Some of the predictable sniping occurred at Martin Heinrich's town hall on the health care bills Saturday. A noisy but minority cohort insisted on describing as socialism proposals to cover more low-income people with public funds and to establish a government-operated competitor for insurance companies.

Socialism as a theory says that the only input to production of any value is labor and therefore the only return from production should be to labor. As a practice, socialism generally means central planning and state ownership of factors of production.

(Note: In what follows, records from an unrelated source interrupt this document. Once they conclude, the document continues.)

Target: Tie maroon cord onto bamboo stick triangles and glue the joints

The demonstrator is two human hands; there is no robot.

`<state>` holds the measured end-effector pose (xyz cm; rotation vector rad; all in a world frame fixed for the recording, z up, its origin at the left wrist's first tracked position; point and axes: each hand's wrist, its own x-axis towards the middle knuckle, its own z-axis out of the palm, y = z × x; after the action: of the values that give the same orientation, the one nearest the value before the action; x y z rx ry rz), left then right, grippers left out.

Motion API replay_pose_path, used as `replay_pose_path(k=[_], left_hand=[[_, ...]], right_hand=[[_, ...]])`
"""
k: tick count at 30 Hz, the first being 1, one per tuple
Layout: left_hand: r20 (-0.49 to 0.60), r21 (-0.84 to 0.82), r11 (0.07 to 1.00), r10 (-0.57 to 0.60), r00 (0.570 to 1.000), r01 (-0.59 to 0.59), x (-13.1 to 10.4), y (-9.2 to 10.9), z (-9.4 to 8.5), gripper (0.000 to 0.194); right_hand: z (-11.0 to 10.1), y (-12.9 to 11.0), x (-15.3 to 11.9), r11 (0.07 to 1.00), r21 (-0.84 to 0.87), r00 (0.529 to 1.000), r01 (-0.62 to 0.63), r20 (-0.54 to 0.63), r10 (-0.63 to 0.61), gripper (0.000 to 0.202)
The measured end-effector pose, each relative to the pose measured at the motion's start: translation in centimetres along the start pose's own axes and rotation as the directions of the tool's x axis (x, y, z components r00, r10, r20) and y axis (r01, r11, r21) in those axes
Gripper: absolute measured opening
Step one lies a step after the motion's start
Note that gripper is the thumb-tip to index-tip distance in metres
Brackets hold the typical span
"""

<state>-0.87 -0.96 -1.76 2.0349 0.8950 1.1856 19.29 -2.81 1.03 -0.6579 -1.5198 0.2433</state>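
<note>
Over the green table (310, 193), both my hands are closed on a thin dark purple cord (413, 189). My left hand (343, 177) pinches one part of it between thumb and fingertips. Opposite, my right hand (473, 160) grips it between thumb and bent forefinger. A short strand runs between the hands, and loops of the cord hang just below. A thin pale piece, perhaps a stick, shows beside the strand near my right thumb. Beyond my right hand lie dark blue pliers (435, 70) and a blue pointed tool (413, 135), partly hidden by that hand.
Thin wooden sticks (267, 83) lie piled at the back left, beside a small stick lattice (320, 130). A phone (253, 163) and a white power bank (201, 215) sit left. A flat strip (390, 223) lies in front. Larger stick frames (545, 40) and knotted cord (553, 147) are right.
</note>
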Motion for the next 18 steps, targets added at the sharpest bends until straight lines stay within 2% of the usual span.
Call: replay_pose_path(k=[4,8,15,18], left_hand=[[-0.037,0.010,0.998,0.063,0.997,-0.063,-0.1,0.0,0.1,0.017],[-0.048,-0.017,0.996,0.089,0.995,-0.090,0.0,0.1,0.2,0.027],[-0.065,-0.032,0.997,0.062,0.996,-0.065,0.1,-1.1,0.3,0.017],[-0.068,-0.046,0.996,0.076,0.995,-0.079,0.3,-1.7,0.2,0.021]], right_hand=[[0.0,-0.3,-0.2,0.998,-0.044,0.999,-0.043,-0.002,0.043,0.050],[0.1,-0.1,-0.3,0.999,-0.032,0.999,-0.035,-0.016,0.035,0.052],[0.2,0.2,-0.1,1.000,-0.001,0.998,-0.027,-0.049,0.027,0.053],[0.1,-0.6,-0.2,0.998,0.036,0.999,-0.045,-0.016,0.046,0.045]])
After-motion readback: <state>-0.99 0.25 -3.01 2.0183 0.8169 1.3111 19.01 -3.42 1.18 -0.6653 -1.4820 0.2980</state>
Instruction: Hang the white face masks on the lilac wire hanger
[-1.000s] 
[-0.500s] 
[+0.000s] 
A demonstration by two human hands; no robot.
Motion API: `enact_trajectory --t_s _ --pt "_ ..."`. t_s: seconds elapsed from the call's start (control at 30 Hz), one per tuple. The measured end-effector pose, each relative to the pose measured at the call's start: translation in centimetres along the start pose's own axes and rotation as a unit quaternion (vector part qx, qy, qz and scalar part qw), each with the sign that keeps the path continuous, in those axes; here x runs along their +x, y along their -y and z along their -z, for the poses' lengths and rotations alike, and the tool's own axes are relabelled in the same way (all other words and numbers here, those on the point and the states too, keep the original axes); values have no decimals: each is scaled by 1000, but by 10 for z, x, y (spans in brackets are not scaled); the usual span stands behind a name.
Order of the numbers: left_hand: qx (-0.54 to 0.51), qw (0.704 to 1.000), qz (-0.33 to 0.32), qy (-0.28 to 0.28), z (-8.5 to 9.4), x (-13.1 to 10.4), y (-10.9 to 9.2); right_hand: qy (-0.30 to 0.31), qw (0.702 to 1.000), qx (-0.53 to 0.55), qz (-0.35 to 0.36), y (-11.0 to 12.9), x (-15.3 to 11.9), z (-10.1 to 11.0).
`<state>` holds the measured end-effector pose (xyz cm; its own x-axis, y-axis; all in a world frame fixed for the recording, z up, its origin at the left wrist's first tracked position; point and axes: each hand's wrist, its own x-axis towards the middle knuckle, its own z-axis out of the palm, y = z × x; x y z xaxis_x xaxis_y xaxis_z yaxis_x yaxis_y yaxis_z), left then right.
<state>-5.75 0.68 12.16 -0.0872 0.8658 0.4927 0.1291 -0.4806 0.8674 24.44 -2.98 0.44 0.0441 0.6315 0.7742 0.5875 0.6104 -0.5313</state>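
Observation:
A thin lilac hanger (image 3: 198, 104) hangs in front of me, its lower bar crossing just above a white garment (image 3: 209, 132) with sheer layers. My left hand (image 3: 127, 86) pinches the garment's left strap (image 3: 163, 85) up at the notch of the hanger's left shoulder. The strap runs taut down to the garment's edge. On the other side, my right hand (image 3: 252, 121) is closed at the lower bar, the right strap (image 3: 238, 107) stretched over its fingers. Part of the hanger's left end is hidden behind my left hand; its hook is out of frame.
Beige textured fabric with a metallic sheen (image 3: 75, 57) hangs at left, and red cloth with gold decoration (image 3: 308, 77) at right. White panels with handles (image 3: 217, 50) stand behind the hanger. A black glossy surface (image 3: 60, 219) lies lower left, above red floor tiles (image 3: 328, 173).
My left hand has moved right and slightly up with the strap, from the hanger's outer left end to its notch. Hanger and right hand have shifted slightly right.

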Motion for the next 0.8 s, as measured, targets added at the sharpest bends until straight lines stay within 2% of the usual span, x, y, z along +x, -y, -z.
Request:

I am not a big fan of the federal bail-out of GM and Chrysler. I have written in the Journal that I doubt the government-run insurance company that President Obama favors will make any meaningful difference to health care in America. I do not believe that any business is too big to fail.

But I am a big fan of calling things by their proper name. The people screaming about socialism at Heinrich's town hall were upset about the car company bailouts, the need of the government to recapitalize Fannie Mae, investments in Citigroup, loans and warrants in the finance sector. What they are upset about is not socialism but state capitalism -- state investment in the private sector.

There is a bunch of that around. The state of New Mexico invested in Eclipse Aviation. China's sovereign wealth funds have positions in natural resource companies. The United States owns stock in Citigroup.

Like any owner, sovereign owners have a say in how things are done, but they are no more interested in running the companies they invest in than is the average worker who owns shares of IBM through his 401K plan.

But here's the fun part: It turns out Uncle Sam has been a very saavy investor. We the taxpayers own 34 percent of Citigroup, and based on its recent stock price so far we've made $11 billion. (Citi is the only bank in which the U.S. government has an ownership stake.) We earned 23 percent on the TARP money we gave Goldman Sachs. In fact, it looks as if the government will make money on most of the deals it did during the financial turmoil of the past year or so.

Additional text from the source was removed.